Task instructions: Only one portion of the data is to be written out: from the line bearing "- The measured" through the line bearing "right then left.". Write it exactly as it appears.

▽

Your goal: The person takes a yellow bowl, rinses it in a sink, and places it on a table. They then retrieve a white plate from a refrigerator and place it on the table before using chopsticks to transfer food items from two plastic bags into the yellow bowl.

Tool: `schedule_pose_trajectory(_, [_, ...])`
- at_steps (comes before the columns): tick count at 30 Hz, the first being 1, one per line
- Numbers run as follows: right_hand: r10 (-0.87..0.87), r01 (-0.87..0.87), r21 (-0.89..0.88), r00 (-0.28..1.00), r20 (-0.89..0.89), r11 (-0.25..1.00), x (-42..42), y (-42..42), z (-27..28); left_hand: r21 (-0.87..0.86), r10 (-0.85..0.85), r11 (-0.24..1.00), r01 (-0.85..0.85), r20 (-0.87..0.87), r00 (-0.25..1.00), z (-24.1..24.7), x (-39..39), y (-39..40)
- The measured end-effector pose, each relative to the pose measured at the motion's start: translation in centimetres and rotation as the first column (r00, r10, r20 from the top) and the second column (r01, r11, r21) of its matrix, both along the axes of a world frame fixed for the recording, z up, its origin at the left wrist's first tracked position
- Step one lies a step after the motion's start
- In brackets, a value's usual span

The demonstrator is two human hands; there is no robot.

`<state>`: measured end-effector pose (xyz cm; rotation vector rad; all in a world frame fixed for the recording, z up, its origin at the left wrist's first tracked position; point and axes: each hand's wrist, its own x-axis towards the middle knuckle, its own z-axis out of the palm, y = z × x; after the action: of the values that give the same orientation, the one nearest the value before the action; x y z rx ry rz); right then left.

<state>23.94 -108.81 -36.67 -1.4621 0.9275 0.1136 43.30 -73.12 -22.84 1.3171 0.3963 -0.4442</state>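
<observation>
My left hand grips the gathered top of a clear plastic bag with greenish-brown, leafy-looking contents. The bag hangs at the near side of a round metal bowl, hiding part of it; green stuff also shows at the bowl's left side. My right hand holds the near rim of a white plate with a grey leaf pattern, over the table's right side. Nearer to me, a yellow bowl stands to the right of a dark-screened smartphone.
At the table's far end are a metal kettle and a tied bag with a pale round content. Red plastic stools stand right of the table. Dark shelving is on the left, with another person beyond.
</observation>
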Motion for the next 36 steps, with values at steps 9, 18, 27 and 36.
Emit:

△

Problem solution:
- The measured end-effector pose, each relative to the pose measured at the motion's start: translation in centimetres and rotation as the first column (r00, r10, r20 from the top) and the second column (r01, r11, r21) of its matrix, both along the axes of a world frame fixed for the recording, z up, its origin at the left wrist's first tracked position
- Step one lies a step after the motion's start
- In brackets, a value's usual span

The demonstrator is two human hands; there is no robot.

`<state>`: measured end-effector pose (xyz cm; rotation vector rad; all in a world frame fixed for the recording, z up, its origin at the left wrist's first tracked position; point and axes: each hand's wrist, its own x-axis towards the middle knuckle, its own z-axis out of the palm, y = z × x; after the action: of the values that give the same orientation, the one nearest the value before the action; x y z rx ry rz); right then left.

No more is needed for this answer.